■ What is needed:
No pictures go into the copy. Write out every line below exactly.

■ Material provided:
━━━━━━
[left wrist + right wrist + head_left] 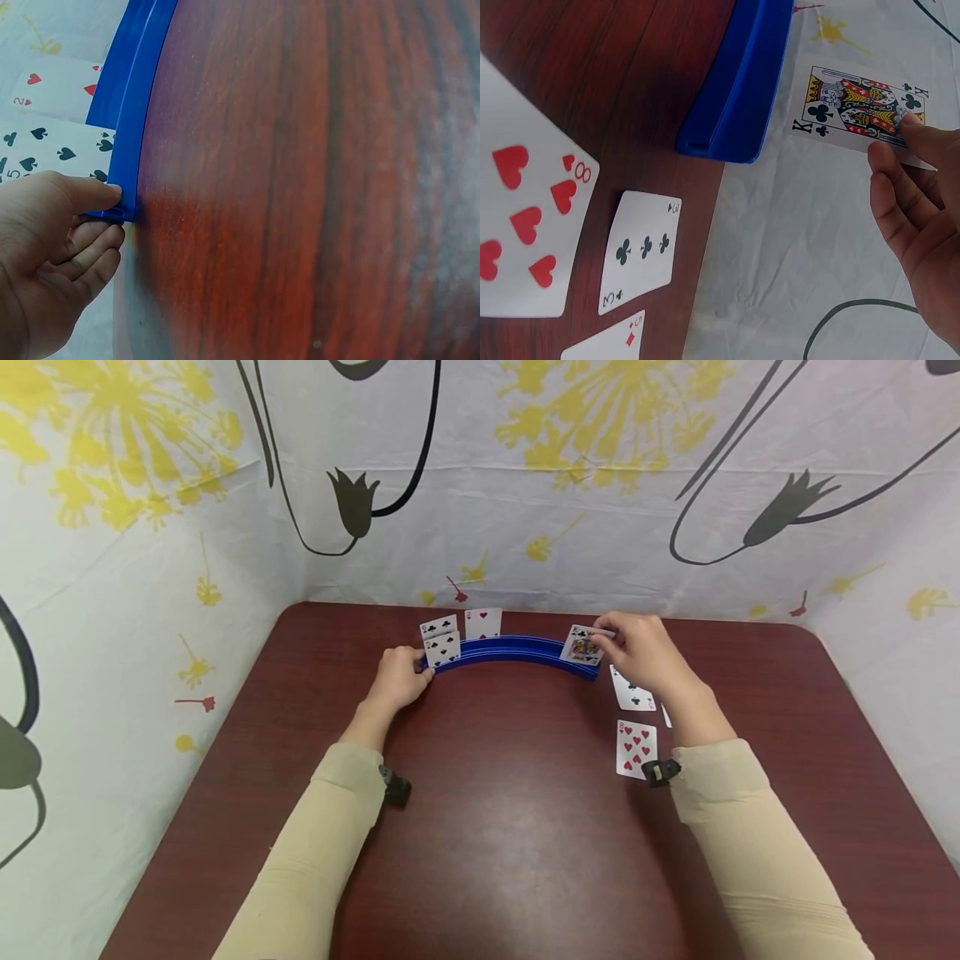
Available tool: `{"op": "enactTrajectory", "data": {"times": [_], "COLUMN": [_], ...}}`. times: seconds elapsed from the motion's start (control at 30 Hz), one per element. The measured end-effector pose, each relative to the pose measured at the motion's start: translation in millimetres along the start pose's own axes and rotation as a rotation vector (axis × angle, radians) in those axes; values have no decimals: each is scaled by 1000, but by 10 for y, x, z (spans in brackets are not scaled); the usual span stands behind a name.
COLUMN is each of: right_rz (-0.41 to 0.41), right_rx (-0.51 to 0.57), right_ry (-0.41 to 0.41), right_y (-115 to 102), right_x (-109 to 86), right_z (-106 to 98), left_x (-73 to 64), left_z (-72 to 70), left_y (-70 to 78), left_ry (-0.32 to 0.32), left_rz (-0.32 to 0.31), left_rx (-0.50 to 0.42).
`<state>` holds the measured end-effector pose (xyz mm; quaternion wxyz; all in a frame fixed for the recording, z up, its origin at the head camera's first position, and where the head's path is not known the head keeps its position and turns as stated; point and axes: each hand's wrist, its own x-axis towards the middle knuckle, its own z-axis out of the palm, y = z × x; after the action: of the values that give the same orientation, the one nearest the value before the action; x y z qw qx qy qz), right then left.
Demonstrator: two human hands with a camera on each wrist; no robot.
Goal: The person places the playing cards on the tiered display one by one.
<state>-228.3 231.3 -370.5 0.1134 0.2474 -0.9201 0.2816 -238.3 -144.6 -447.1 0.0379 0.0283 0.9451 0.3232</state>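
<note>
A curved blue card holder (517,650) stands toward the back of the table. My left hand (397,677) grips its left end, the thumb (97,193) on top and the fingers curled beneath. Thumb and fingers of my right hand (647,652) pinch a king of clubs (862,105) by its edge, over the holder's right end in the head view. In the right wrist view the king appears beyond the holder, apart from it. Upright at the holder's left end stand a five of spades (442,649), a clubs card (438,627) behind it, and a two of hearts (483,623).
Face up on the table at the right lie an eight of hearts (636,749), a three of clubs (641,251) and a five of diamonds (615,341), the last mostly hidden by my right arm in the head view. A patterned cloth (480,527) hangs behind the table.
</note>
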Motion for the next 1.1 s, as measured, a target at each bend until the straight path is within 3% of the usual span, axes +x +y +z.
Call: {"op": "enactTrajectory", "data": {"times": [1.1], "right_rz": [-60], "right_rx": [4], "right_ry": [15], "right_y": [-219], "right_x": [227], "right_z": [320], "left_x": [11], "left_z": [2], "left_y": [-28], "left_ry": [13], "left_rz": [39], "left_rx": [13]}}
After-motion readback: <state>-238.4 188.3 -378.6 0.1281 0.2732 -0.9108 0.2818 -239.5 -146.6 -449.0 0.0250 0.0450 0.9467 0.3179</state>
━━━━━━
■ Finished exercise:
[left wrist + right wrist + head_left] 
Available tool: `{"op": "enactTrajectory", "data": {"times": [_], "COLUMN": [_], ...}}`. times: seconds elapsed from the motion's start (control at 30 Hz), one per element. The measured end-effector pose, each relative to the pose measured at the motion's start: translation in millimetres along the start pose's own axes and rotation as a rotation vector (axis × angle, radians) in those axes; values have no decimals: each is scaled by 1000, but by 10 for y, x, z (spans in brackets are not scaled); the usual span stands behind a name.
COLUMN is each of: right_rz (-0.41 to 0.41), right_rx (-0.51 to 0.57), right_ry (-0.41 to 0.41), right_y (-115 to 102), right_x (-109 to 86), right_z (-106 to 98), left_x (-73 to 64), left_z (-72 to 70), left_y (-70 to 78), left_ry (-0.32 to 0.32), left_rz (-0.32 to 0.31), left_rx (-0.50 to 0.42).
`<state>` holds the measured end-effector pose (xyz mm; quaternion wxyz; all in a frame fixed for the recording, z up, its origin at the head camera's first position, and where the head's path is not known the head keeps its position and turns as stated; point and axes: each hand's wrist, its own x-axis towards the middle knuckle, its own z-axis out of the palm, y = z × x; after the action: of the values that give the same orientation, the one nearest the value before the action; x y z qw qx qy qz), right then left.
Demonstrator: two human hands with a camera on each wrist; no robot.
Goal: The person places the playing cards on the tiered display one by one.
<state>-228.3 231.3 -370.5 0.1134 0.2474 -0.9201 0.2816 -238.3 -144.6 -447.1 0.0379 0.0283 0.9451 0.3232</state>
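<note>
A curved blue card holder (517,650) stands toward the back of the table. My left hand (397,677) grips its left end, the thumb (97,193) on top and the fingers curled beneath. Thumb and fingers of my right hand (647,652) pinch a king of clubs (862,105) by its edge, over the holder's right end in the head view. In the right wrist view the king appears beyond the holder, apart from it. Upright at the holder's left end stand a five of spades (442,649), a clubs card (438,627) behind it, and a two of hearts (483,623).
Face up on the table at the right lie an eight of hearts (636,749), a three of clubs (641,251) and a five of diamonds (615,341), the last mostly hidden by my right arm in the head view. A patterned cloth (480,527) hangs behind the table.
</note>
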Motion for the next 1.1 s, as measured, a target at each bend until the straight path is within 3% of the usual span, axes +x +y +z.
Call: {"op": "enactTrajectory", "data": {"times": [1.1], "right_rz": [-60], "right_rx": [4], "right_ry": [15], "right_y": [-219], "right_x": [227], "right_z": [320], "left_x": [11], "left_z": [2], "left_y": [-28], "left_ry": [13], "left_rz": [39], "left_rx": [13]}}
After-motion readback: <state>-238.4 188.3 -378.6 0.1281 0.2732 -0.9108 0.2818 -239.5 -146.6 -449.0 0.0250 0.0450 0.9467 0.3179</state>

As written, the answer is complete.